(Records from a data collection)
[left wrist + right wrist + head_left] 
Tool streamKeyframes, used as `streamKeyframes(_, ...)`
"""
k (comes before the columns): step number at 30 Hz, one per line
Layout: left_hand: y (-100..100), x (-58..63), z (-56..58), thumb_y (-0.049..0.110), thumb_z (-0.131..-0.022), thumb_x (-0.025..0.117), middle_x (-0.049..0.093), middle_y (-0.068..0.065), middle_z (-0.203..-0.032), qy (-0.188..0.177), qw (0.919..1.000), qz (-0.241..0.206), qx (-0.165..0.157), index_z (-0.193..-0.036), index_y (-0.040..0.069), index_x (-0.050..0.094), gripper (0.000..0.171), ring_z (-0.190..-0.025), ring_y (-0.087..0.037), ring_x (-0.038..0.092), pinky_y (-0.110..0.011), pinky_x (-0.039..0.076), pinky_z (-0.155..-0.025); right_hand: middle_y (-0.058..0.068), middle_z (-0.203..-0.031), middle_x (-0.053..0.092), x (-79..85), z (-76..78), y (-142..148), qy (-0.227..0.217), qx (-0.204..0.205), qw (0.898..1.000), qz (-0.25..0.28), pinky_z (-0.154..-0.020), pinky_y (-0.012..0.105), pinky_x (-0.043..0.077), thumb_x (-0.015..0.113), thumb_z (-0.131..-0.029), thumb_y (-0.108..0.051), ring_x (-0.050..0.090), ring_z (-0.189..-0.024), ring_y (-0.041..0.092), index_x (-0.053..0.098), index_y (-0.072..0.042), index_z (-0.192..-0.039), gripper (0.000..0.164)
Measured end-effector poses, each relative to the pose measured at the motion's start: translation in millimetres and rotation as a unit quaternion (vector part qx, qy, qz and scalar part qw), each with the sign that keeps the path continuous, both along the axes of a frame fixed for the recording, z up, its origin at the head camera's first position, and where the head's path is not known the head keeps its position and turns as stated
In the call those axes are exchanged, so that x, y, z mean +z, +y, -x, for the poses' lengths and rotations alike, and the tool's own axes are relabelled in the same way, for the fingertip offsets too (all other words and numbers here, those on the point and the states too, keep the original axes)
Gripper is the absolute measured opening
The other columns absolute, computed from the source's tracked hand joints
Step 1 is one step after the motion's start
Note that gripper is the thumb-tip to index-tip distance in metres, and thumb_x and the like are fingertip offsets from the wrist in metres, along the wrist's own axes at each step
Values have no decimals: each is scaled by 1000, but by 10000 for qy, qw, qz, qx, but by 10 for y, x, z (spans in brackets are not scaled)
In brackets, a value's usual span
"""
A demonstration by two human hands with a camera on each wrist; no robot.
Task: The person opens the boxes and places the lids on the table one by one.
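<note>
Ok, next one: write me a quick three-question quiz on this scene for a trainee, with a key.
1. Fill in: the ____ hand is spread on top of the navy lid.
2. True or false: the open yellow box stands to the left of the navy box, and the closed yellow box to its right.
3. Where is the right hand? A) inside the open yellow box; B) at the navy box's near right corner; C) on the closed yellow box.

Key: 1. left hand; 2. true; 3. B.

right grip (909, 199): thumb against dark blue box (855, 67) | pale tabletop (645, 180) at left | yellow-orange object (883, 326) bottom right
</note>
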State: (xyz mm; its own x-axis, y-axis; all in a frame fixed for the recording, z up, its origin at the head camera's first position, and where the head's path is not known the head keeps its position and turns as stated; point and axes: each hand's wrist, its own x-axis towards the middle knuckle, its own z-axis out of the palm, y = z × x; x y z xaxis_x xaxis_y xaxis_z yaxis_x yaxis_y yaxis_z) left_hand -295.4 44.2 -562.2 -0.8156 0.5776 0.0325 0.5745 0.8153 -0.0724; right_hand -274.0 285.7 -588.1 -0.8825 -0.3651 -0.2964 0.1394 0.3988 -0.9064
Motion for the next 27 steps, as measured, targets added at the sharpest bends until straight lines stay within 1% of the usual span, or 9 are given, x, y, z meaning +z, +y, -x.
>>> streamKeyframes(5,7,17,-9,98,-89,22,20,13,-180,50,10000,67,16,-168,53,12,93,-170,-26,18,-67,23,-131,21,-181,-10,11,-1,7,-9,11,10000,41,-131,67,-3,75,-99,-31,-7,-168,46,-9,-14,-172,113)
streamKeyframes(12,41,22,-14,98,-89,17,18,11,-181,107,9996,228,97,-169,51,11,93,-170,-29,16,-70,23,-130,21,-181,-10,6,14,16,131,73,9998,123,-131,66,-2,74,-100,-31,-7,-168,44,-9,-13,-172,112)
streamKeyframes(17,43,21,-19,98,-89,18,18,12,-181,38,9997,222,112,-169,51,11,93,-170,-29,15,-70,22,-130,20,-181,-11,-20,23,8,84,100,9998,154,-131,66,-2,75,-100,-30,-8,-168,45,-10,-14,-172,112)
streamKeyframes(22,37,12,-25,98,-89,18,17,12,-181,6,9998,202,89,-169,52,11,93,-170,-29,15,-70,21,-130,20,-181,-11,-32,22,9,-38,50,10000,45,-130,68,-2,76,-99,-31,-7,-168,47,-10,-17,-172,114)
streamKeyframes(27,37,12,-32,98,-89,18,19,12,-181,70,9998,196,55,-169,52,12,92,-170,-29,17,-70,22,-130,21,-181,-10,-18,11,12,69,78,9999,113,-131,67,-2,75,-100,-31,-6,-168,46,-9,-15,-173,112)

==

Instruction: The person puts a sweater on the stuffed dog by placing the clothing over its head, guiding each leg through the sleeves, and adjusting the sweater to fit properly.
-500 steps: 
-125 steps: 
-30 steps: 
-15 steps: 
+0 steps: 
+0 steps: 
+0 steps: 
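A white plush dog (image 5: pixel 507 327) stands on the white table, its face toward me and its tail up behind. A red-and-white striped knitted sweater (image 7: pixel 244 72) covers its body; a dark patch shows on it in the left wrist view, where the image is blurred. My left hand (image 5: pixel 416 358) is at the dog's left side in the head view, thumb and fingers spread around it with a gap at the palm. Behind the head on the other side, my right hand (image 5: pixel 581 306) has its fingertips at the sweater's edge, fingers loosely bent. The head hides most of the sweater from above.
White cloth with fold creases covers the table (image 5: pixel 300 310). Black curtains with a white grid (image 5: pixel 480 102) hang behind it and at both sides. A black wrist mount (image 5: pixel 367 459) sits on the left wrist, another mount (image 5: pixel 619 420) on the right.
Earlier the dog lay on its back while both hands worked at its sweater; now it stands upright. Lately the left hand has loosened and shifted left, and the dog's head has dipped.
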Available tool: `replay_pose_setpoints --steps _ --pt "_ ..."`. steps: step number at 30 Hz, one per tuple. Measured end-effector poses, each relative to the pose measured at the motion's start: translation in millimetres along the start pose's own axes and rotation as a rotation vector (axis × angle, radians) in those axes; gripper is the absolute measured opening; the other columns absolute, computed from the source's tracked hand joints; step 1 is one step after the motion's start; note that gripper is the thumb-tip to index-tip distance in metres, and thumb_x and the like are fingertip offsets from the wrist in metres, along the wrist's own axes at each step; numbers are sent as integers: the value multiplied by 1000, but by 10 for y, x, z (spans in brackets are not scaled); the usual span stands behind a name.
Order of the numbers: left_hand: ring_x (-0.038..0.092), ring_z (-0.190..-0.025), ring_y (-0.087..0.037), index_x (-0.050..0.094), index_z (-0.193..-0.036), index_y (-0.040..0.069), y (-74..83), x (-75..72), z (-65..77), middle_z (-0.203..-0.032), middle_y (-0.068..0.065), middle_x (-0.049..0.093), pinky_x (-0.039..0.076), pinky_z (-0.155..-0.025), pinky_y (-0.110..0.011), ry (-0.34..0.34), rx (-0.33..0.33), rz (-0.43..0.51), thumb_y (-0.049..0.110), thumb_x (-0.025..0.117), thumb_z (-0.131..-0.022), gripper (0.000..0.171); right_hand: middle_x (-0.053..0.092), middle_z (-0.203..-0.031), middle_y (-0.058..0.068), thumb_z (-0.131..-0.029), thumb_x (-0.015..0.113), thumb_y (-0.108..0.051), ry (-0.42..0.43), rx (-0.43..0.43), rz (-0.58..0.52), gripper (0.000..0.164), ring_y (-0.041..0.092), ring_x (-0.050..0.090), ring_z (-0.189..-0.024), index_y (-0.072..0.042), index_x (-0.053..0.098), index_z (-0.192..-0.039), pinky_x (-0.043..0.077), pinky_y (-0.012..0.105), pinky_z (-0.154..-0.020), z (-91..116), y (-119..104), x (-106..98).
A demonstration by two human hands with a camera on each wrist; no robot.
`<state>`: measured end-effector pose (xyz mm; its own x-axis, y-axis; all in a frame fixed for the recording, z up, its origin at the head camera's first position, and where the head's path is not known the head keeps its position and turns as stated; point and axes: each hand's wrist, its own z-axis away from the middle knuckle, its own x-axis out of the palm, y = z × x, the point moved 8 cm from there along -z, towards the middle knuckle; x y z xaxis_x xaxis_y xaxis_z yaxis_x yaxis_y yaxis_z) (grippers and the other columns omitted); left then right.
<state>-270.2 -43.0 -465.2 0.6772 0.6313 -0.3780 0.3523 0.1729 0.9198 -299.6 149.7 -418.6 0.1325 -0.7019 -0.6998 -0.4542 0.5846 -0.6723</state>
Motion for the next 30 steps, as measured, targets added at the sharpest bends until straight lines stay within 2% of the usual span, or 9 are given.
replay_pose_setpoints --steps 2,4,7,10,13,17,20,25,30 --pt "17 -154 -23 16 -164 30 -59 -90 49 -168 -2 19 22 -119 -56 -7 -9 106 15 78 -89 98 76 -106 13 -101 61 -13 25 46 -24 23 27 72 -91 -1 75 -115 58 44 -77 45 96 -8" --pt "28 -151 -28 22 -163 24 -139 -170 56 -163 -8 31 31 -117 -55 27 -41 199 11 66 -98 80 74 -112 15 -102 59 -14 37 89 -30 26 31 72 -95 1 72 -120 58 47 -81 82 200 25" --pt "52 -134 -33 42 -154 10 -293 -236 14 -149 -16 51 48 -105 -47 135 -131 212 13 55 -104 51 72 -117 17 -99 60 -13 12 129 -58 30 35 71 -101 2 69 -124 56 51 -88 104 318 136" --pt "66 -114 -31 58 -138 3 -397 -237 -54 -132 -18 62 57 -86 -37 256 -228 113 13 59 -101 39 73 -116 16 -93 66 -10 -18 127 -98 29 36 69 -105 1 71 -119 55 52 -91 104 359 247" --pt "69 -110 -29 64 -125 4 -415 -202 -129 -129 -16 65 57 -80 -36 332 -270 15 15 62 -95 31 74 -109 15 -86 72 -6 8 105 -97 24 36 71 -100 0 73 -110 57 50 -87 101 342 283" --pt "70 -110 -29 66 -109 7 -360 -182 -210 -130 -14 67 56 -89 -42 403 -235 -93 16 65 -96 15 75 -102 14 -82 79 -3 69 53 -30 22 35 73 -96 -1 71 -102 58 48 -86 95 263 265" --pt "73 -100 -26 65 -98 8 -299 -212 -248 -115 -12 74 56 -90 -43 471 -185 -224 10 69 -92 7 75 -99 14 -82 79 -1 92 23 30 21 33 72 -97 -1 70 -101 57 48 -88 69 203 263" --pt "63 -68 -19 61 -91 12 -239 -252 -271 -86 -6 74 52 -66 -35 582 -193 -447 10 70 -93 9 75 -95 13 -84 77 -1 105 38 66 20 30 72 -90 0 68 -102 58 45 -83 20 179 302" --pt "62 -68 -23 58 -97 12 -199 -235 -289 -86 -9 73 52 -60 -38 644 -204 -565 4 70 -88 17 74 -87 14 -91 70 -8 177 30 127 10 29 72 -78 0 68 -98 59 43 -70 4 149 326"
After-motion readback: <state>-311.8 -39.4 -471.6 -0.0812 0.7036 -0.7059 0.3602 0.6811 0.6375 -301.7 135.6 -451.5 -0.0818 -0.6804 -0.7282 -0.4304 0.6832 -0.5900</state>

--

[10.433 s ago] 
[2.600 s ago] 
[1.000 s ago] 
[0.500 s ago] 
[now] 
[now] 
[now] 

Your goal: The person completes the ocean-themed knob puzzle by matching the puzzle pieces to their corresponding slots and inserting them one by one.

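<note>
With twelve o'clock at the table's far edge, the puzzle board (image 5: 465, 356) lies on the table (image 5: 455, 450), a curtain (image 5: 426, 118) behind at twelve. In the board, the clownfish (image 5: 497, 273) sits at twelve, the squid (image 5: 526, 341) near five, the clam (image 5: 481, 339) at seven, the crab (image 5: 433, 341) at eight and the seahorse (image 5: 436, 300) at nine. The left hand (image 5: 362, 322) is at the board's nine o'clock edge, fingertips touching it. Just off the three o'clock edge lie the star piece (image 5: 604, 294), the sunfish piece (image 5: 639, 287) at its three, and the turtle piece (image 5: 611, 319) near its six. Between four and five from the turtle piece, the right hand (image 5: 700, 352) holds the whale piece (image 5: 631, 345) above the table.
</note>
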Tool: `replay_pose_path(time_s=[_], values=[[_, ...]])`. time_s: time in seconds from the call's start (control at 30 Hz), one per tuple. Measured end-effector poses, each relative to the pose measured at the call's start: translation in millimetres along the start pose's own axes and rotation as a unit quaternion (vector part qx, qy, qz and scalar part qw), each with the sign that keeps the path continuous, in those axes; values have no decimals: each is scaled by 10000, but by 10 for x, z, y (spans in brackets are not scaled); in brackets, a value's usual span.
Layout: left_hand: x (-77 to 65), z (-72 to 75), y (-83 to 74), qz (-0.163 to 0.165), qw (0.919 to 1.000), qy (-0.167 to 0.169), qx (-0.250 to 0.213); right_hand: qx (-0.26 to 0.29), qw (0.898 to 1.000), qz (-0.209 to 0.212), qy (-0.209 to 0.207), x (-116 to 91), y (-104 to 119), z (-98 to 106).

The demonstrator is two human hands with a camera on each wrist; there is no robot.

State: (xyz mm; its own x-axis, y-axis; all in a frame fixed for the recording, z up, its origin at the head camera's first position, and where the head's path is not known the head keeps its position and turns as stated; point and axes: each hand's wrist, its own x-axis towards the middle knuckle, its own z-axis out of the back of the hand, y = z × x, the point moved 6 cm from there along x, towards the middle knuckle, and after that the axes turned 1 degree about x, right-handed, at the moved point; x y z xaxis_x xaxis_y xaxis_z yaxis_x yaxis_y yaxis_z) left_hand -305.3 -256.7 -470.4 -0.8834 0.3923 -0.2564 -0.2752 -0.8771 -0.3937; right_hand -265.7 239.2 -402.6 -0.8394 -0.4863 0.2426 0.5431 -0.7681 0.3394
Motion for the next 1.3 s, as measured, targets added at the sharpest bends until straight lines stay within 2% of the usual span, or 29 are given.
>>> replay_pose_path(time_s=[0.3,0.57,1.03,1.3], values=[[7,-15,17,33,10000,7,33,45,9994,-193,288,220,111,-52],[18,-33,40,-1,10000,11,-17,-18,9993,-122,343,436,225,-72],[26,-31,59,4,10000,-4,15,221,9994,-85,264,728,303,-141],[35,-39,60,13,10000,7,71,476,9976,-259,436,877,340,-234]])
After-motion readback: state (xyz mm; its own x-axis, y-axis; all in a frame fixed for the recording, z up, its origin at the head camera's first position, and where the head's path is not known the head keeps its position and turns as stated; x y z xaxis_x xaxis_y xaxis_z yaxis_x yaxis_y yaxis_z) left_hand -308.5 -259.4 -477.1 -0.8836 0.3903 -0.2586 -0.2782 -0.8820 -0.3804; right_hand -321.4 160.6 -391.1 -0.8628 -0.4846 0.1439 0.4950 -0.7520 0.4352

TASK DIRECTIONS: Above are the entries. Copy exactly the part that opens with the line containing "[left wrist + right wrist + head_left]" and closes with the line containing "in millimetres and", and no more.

EXERCISE ANSWER:
[left wrist + right wrist + head_left] 
Tool streamKeyframes, used as `streamKeyframes(_, ...)`
"""
k (comes before the columns): step number at 30 Hz, one per line
Layout: left_hand: y (-100..100), x (-58..63), z (-56..58), thumb_y (-0.049..0.110), thumb_z (-0.131..-0.022), thumb_x (-0.025..0.117), middle_x (-0.049..0.093), middle_y (-0.068..0.065), middle_z (-0.203..-0.032), qy (-0.188..0.177), qw (0.919..1.000), qz (-0.241..0.206), qx (-0.165..0.157), index_z (-0.193..-0.036), index_y (-0.040..0.069), index_x (-0.050..0.094), gripper (0.000..0.171), ring_z (-0.190..-0.025), ring_y (-0.087..0.037), ring_x (-0.038..0.092), pinky_y (-0.110..0.011), pinky_x (-0.039..0.076), pinky_z (-0.155..-0.025); right_hand: middle_y (-0.058..0.068), middle_z (-0.203..-0.031), middle_x (-0.053..0.092), x (-79..85), z (-76..78), y (-142..148), qy (-0.227..0.217), qx (-0.204..0.205), qw (0.898..1.000), qz (-0.25..0.28), pinky_z (-0.154..-0.020), pinky_y (-0.012..0.105), pinky_x (-0.043..0.077), thumb_x (-0.015..0.113), thumb_z (-0.131..-0.029), thumb_y (-0.108..0.051), ring_x (-0.050..0.090), ring_z (-0.189..-0.024), ring_y (-0.041..0.092), index_x (-0.053..0.098), index_y (-0.072..0.042), index_z (-0.192..-0.039), gripper (0.000..0.164)
Measured end-effector poses, each relative to the pose measured at the motion's start: translation in millimetres and rotation as a unit quaternion (vector part qx, qy, qz and scalar part qw), each with the sign that keeps the path continuous, both along the axes of a frame fixed for the recording, z up, its origin at the head camera's first position, and where the head's path is not known the head keeps its position and turns as stated

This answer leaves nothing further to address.